If we are to analyze regulatory management in the perspective of development and of the globalization of the economies, all instruments of competition policy and of economic regulation should be considered. The main task is to make all this instruments work in the same direction, including the action of the State and its institutional arrangements, in order to achieve a pro-competitive environment rather than consolidate some exemptions or isolated areas of the economy where the market does not operate properly. It has to be avoided the dynamic in which due to lack of competition the State regulates to protect consumers and welfare, but those regulations make impossible to develop competition later. This is a basic criteria to analyze and manage regulatory regimes.

In the next paragraphs I will present two main principles to continue this analysis: relation between competition law and special regulatory laws that establish framewoks for particular activities such as utilities or others, and the institutional arrangement of the regulatory function of the State.

After that, we will analyze in particular the principles that every regulatory framework should contain. That will make possible some analysis of the chilean experience and, finally, draw some conclusions and suggestions for further actions within APEC.

  1. Competition law and specific regulatory frameworks

    It is necessary to have special laws establishing particular regulatory systems, for example, for public utilities that are provided under a monopolistic condition. If we analyze the regulations for electricity, gas, water and other services to households, telecommunications and others, we should raise the question of how those special laws relate to competition law and how the enforcement agencies for competition may intervene in the regulation of such services.

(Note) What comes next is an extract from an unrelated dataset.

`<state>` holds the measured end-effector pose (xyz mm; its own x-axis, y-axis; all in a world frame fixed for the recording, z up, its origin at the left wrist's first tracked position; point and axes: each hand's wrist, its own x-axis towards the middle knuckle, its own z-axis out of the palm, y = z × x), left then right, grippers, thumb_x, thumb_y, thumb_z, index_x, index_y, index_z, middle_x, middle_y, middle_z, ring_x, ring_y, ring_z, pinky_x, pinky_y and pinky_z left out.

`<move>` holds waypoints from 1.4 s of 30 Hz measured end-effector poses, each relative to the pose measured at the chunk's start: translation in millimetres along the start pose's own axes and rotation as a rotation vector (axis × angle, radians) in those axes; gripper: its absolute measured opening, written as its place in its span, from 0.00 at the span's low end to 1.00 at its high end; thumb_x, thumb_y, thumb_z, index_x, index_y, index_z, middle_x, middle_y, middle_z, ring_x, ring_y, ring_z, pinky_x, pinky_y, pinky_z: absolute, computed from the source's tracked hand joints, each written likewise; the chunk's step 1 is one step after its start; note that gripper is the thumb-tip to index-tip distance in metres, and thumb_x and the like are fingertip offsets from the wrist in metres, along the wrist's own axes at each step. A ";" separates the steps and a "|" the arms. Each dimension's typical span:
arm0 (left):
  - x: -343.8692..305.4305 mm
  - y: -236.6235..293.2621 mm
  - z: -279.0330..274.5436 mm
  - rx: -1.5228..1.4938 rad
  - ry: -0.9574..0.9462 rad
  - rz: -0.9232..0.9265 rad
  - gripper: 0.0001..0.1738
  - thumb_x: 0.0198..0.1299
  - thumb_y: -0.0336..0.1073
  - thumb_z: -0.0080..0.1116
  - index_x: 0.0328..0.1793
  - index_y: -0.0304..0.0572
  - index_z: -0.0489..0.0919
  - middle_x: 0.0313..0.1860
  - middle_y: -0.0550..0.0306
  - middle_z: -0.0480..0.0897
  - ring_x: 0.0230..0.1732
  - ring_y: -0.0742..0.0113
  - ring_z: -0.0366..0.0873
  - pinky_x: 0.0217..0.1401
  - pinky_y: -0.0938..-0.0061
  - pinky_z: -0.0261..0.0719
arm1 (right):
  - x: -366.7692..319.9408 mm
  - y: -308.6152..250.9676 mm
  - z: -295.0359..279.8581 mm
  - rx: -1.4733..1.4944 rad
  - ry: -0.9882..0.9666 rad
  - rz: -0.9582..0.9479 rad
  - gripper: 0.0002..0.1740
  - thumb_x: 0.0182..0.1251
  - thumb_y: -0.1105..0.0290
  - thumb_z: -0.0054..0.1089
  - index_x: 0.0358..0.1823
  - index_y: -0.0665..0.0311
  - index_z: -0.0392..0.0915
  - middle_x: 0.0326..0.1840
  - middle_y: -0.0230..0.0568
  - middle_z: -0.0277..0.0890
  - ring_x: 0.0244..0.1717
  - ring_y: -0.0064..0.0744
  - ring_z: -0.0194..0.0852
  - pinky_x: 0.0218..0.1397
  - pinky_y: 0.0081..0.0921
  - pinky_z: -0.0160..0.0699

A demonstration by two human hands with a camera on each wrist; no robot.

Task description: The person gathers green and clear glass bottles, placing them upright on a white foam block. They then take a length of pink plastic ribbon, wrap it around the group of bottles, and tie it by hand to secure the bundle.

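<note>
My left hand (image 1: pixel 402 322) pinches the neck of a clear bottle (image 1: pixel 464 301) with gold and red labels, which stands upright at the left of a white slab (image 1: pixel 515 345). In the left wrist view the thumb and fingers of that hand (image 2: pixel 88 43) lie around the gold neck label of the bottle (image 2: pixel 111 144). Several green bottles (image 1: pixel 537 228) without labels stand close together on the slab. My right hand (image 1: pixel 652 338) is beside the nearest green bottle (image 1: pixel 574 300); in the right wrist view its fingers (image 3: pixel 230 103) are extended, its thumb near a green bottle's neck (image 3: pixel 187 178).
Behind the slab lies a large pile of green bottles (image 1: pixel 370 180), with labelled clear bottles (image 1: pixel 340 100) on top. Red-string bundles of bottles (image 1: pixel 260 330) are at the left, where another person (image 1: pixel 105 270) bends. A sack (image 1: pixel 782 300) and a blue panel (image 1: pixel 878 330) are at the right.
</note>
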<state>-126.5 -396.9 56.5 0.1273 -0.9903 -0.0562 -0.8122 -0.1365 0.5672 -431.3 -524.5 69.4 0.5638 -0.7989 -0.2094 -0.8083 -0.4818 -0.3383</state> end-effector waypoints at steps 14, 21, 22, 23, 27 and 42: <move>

    The main objective of regulation, as it has been applied, is consumer protection and welfare in the form of maximum rates and minimum quality standards for services, and the enforcement of them. That is, in some systems the authority tries to determine what the prices should be if there were competition and that is fixed as a maximum rate that may be charged to customers for the defined quality of service. This could exclude those companies from a case of abuse of dominant position.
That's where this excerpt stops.